To the Journal editor:

Dixie. She could have dropped her surname, Franklin, from every by-line she had and everyone would have known who Dixie, the writer, was.

The recent death of Dixie Franklin at 93 in Gwinn ends an interesting, era in Upper Peninsula journalism. She was an independent writer, a woman who literally lived by her wits, and she came well armed. She would work on an Upper Peninsula story, and as soon as it cleared her typewriter she was onto the next one.

Dixie wrote locally as a columnist, and did special assignments. She also wrote as a paid stringer for the Chicago Tribune, Milwaukee Journal, and others. Stringers were on call. If a far-away newspaper needed a story from this area, they would contact Dixie. She wrote the story they assigned, or she could help them with fact-checking other stories, or leads on stories for visiting reporters and editors.

It’s a tough way to make a living because you never knew when the phone would ring, or for how long the phone would not ring. Dixie began travel writing, selling stories to travel magazines and she made a good living, and an excellent reputation supplying Midwest Living and Michigan Living as well as others. I helped her with a story on Drummond Island once, and marveled at how much she could wring from two days of wandering.

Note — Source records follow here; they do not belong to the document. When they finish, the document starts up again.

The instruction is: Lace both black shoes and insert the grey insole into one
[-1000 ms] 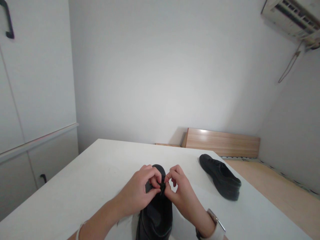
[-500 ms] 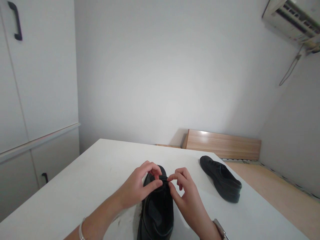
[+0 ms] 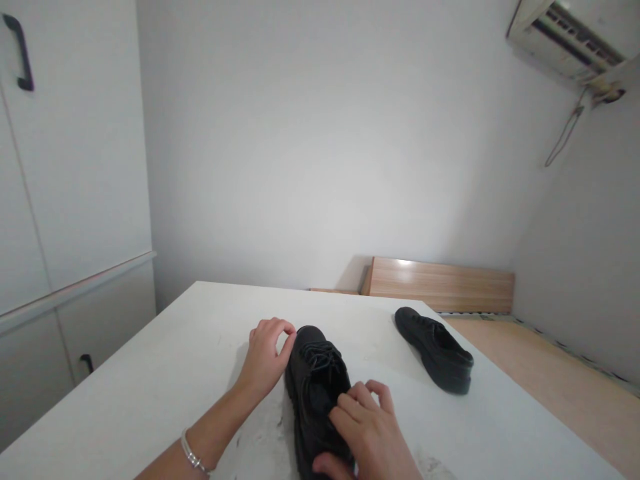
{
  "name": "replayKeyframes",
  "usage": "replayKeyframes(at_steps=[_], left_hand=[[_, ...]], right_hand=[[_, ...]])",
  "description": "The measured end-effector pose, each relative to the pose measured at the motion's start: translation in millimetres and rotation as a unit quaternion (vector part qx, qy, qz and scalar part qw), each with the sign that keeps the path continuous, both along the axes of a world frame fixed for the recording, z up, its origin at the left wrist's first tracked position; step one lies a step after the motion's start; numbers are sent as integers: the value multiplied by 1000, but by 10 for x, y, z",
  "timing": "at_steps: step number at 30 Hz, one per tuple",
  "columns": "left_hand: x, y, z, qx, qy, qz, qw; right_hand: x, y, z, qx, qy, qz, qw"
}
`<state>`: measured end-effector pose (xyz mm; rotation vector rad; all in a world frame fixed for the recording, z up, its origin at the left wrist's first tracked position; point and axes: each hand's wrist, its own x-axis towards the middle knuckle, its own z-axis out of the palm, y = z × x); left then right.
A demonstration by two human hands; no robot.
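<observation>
A black lace-up shoe (image 3: 316,368) lies on the white table (image 3: 170,380) in front of me, toe pointing away, its laces tied across the top. My right hand (image 3: 367,433) grips the shoe's near part, fingers over the opening and thumb underneath at the side. My left hand (image 3: 267,353) sits against the left side of the toe, fingers curled in with thumb and forefinger touching, nothing visible in it. A bracelet is on my left wrist.
A second black shoe (image 3: 435,348) lies on the table's right side near the edge. White cupboards (image 3: 75,173) stand to the left. A wooden board (image 3: 443,285) leans on the far wall above a wood floor (image 3: 555,383). An air conditioner (image 3: 565,37) hangs top right.
Both hands have left the laces. My left hand moved to the left of the toe, and my right hand drew back toward me and took hold of the shoe's near part.
</observation>
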<state>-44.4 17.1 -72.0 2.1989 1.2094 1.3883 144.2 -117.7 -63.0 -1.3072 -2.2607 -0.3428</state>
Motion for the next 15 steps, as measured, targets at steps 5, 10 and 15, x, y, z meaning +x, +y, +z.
replayKeyframes(at_steps=[5,10,15], left_hand=[[11,-11,-29,-10,13,-3,1000],[57,-40,-39,-25,31,-21,999],[108,-62,-122,-50,55,-52,996]], right_hand=[[509,-46,132,-40,36,-144,988],[1269,241,-129,68,-4,-210,975],[1918,477,-391,159,-1,-287,945]])
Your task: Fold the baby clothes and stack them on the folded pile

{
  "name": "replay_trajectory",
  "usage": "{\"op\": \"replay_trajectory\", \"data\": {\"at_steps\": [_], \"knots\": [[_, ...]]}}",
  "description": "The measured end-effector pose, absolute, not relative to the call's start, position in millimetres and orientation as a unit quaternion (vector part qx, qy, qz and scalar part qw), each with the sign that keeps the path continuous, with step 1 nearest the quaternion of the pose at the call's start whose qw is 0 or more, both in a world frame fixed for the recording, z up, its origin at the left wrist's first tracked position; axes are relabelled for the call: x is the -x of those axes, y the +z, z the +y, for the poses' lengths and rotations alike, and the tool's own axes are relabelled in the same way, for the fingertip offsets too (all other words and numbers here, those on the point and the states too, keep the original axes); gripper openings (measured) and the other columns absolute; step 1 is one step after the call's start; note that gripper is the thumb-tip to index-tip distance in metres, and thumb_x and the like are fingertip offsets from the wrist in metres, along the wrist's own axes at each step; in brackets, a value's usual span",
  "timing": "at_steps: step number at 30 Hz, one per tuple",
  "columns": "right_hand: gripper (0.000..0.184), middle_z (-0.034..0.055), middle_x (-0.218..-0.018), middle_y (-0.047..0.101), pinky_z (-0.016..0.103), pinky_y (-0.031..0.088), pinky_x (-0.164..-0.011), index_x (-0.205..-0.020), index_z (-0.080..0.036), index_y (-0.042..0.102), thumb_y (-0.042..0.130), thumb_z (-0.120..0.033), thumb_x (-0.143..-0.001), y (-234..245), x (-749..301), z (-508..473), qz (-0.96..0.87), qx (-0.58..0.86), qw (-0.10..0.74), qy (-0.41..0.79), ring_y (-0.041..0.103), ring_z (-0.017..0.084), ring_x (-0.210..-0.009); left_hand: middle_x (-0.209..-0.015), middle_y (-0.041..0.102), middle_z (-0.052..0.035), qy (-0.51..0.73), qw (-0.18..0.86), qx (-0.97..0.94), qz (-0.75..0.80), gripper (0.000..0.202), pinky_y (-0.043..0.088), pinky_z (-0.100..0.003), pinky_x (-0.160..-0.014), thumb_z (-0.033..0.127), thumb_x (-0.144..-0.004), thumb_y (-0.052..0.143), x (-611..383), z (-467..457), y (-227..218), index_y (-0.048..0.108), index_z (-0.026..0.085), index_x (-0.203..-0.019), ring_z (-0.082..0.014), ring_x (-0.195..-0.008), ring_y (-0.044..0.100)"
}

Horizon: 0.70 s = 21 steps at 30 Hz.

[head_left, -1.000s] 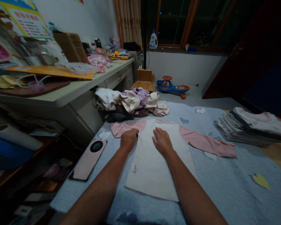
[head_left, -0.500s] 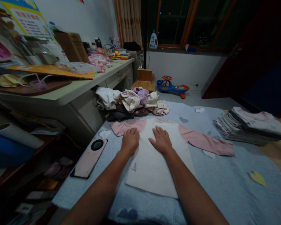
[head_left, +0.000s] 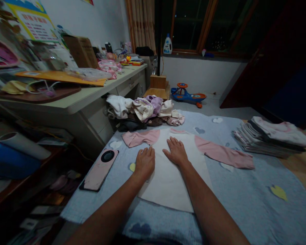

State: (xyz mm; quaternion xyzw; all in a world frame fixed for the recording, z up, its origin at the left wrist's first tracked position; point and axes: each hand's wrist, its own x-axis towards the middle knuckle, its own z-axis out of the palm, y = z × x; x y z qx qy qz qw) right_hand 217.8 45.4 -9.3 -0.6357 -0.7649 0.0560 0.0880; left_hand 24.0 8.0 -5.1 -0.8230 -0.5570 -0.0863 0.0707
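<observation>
A child's long-sleeved shirt [head_left: 168,190], white with pink raglan sleeves, lies spread on the bed with its collar away from me. My right hand [head_left: 176,152] rests flat on its upper chest, fingers stretched and thumb out to the side. At the left side edge, below the pink sleeve, my left hand [head_left: 145,164] lies palm down, its fingers loosely extended and covering part of the border. The left sleeve looks somewhat creased; the right sleeve [head_left: 224,153] stretches out to the right.
Rumpled clothes [head_left: 145,109] are heaped beyond the collar. A folded stack of clothes [head_left: 260,139] stands at the right. On the left bed edge lies a pink phone [head_left: 99,170]. A cluttered desk [head_left: 73,105] borders the left; a ride-on toy [head_left: 188,95] stands on the floor behind.
My left hand has slid down along the shirt's left side, from beside the sleeve toward me. My right hand stays in about the same place on the chest.
</observation>
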Motion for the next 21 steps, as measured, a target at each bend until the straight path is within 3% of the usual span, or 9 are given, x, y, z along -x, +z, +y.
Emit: {"op": "replay_trajectory", "data": {"at_steps": [5, 8, 12, 15, 18, 21], "knots": [[0.060, 0.0143, -0.157, 0.035, 0.048, 0.017, -0.116, -0.142, -0.016, 0.045, 0.048, -0.050, -0.094, -10.2, -217.6, 43.7, -0.767, 0.632, 0.110, 0.034, 0.027, 0.029, -0.144, -0.131, 0.063, -0.0161, -0.102, 0.091, 0.805, -0.577, 0.035, 0.040, -0.047, -0.100, 0.015, -0.094, 0.045, -28.0, 3.8, -5.6, 0.062, 0.010, -0.124, -0.0299, -0.118, 0.056], [0.051, 0.0168, -0.151, 0.041, 0.044, 0.023, -0.112, -0.134, -0.014, 0.052, 0.053, -0.043, -0.092, -6.9, -217.0, 40.9, -0.761, 0.633, 0.140, -0.003, 0.031, 0.031, -0.139, -0.133, 0.061, -0.0159, -0.128, 0.108, 0.815, -0.555, 0.030, 0.040, -0.047, -0.102, 0.015, -0.094, 0.046, -27.5, 3.2, -4.4, 0.065, 0.011, -0.117, -0.0306, -0.126, 0.052], [0.031, 0.0149, -0.126, 0.057, 0.039, 0.035, -0.099, -0.114, -0.017, 0.062, 0.053, -0.036, -0.092, 1.6, -214.4, 36.7, -0.752, 0.642, 0.152, -0.022, 0.047, 0.029, -0.116, -0.137, 0.060, -0.0105, -0.121, 0.074, 0.881, -0.451, 0.034, 0.038, -0.040, -0.109, 0.011, -0.096, 0.041, -25.8, 8.8, -7.6, 0.063, 0.015, -0.121, -0.0237, -0.131, 0.050], [0.027, 0.0131, -0.115, 0.059, 0.039, 0.038, -0.093, -0.108, -0.019, 0.063, 0.049, -0.037, -0.094, 7.5, -211.4, 34.7, -0.750, 0.650, 0.122, -0.012, 0.049, 0.028, -0.108, -0.136, 0.060, -0.0125, -0.105, 0.026, 0.886, -0.451, 0.038, 0.041, -0.037, -0.108, 0.011, -0.097, 0.037, -26.4, 13.5, -13.9, 0.059, 0.014, -0.128, -0.0213, -0.129, 0.053], [0.028, 0.0124, -0.119, 0.058, 0.039, 0.038, -0.093, -0.113, -0.020, 0.061, 0.049, -0.037, -0.094, 11.0, -211.7, 33.0, -0.745, 0.658, 0.110, -0.003, 0.048, 0.028, -0.110, -0.143, 0.053, -0.0193, -0.108, 0.016, 0.860, -0.499, 0.040, 0.041, -0.041, -0.108, 0.024, -0.097, 0.044, -28.9, 10.7, -17.5, 0.054, 0.011, -0.133, -0.0267, -0.133, 0.049], [0.034, 0.0105, -0.128, 0.056, 0.037, 0.037, -0.097, -0.124, -0.022, 0.057, 0.050, -0.037, -0.094, 10.2, -220.7, 28.6, -0.762, 0.638, 0.108, 0.028, 0.047, 0.026, -0.116, -0.148, 0.046, -0.0216, -0.102, 0.029, 0.840, -0.533, 0.054, 0.037, -0.046, -0.110, 0.042, -0.093, 0.052, -30.7, 1.5, -15.5, 0.051, 0.012, -0.138, -0.0337, -0.137, 0.043]]}}
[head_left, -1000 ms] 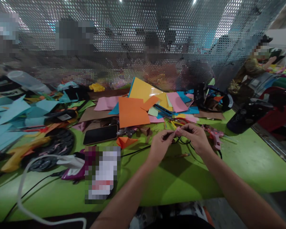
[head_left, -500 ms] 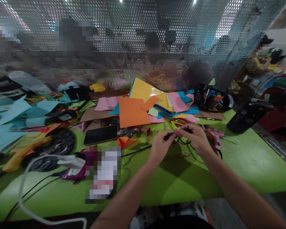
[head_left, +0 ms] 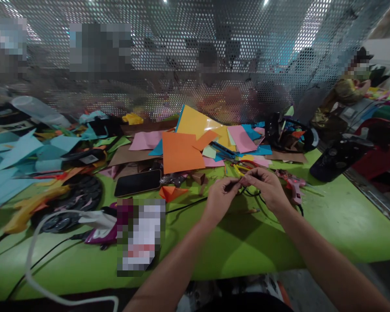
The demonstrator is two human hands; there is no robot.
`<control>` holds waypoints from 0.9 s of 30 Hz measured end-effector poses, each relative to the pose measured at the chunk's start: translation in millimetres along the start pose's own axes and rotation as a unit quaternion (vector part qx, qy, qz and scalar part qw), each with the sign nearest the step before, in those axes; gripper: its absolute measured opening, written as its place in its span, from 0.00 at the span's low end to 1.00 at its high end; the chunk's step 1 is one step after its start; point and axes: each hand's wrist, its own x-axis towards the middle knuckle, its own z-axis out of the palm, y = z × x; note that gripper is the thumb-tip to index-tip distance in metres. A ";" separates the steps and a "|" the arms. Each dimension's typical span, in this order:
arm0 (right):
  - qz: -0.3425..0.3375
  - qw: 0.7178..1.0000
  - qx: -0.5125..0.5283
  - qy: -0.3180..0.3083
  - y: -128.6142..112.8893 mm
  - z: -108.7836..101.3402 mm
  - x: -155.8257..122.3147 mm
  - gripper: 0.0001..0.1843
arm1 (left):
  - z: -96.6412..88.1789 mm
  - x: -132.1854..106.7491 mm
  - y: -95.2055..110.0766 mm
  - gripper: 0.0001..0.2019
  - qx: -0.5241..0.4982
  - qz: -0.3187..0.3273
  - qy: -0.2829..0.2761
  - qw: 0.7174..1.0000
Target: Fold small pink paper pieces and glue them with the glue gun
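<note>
My left hand [head_left: 223, 197] and my right hand [head_left: 265, 186] meet above the green table, fingertips nearly touching. Both are closed in a pinch around a small pink piece [head_left: 244, 180], mostly covered by the fingers and too small to identify. Just beyond the fingertips lie pliers with yellow and red handles [head_left: 241, 168]. To the right of my right hand rests a pink glue gun [head_left: 295, 187]. A black cable [head_left: 188, 205] runs behind and under my hands.
Coloured paper, including an orange sheet [head_left: 182, 152], covers the back of the table. Left of my hands are a phone [head_left: 138, 183], a purple and white device [head_left: 102, 234] and a yellow glue gun [head_left: 29, 212]. A dark tumbler [head_left: 334, 160] stands right, and perforated metal [head_left: 169, 52] rises behind.
My hands keep nearly the same place, with the fingers shifting slightly around the small pink piece. A brownish shape at the far left edge has gone out of view.
</note>
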 end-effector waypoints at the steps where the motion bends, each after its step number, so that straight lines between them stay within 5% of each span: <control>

Dixie had no agenda except to write stories she wanted people to read. She had a careful, organized approach, and then she also had her voice. Dixie grew up in Texas, and her gentle drawl, the sweet southern accent never left her. That southern softness won her solid conversations with people and facts that she didn’t have to work out of people. They felt comfortable with her, and for good reason.

Dixie was part of a special time when women in Marquette and the U.P. made a living in local journalism. Pat O’Day, Mary Kinnunen, Jane Jarvis and others emerged in the 1970 and 80s as creative voices with a perspective that had been missing for decades. What we now take for granted as talented women journalists started with a few special women. Dixie set the pattern for any woman who wanted to be an independent journalist.

An eye for a story, good information, interesting writing. It’s a simple formula but hard to maintain for a lifetime. Dixie did that, with grace.